» **PROBLEM DESCRIPTION**
Report how many lines in the listing below include the word "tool". Write nothing besides the number.

» **DATA SEGMENT**
+++

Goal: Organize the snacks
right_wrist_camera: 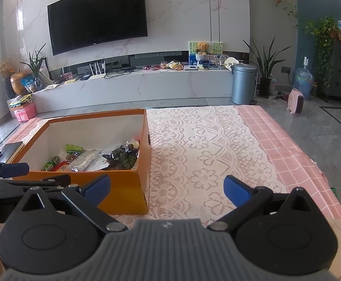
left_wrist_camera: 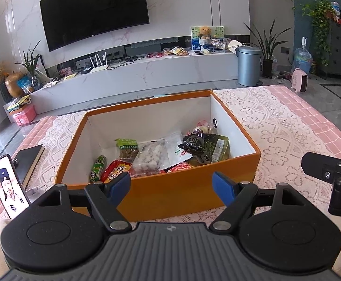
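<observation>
An orange cardboard box (left_wrist_camera: 189,187) with white inner walls stands on the lace-covered table; it also shows in the right wrist view (right_wrist_camera: 128,187). Inside lie several snack packs: a green raisin bag (left_wrist_camera: 127,148), a clear bag of white candies (left_wrist_camera: 149,159), a red pack (left_wrist_camera: 116,171), a green tube (left_wrist_camera: 98,168) and a dark wrapped pack (left_wrist_camera: 193,144). My left gripper (left_wrist_camera: 171,185) is open and empty, in front of the box's near wall. My right gripper (right_wrist_camera: 166,188) is open and empty over the lace cloth, right of the box.
A phone (left_wrist_camera: 7,187) with a video playing stands at the table's left, beside a black notebook (left_wrist_camera: 28,161). The pink checked tablecloth (right_wrist_camera: 287,145) with a lace runner (right_wrist_camera: 205,145) covers the table. A TV bench, bin (right_wrist_camera: 243,84) and plants stand beyond.
</observation>
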`<state>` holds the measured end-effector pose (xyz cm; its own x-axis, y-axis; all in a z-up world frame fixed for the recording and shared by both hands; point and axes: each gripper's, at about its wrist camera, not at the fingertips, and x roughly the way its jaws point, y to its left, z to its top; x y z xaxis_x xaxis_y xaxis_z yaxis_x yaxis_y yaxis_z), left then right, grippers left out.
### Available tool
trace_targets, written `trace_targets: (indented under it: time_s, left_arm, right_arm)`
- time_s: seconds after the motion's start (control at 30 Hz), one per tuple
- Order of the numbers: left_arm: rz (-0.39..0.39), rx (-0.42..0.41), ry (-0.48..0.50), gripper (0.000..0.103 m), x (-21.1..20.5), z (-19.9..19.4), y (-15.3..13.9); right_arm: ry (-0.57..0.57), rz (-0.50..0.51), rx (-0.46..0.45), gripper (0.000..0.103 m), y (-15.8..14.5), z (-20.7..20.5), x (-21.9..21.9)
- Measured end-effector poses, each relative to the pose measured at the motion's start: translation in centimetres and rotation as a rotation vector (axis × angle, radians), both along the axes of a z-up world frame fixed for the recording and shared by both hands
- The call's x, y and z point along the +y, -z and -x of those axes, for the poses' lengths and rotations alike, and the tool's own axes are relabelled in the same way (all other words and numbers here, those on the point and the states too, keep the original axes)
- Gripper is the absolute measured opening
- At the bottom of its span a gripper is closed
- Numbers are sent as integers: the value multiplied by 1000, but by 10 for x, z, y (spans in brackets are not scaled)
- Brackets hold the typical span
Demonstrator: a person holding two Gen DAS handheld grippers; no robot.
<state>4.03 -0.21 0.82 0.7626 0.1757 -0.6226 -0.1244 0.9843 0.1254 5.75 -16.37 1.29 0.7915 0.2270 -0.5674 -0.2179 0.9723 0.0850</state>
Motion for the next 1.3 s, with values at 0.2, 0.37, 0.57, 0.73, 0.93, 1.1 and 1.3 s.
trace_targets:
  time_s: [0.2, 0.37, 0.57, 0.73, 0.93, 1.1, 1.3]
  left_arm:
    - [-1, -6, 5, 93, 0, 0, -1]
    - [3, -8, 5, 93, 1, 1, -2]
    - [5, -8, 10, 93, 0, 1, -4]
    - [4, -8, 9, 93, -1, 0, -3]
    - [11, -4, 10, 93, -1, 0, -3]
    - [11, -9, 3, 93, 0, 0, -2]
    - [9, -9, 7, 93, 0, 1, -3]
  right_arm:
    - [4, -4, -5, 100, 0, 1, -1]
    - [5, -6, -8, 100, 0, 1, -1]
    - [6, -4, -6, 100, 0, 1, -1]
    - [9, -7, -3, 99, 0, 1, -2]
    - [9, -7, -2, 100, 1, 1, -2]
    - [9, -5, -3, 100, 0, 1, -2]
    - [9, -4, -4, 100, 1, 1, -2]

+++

» **RESPONSE TO THE EXERCISE**
2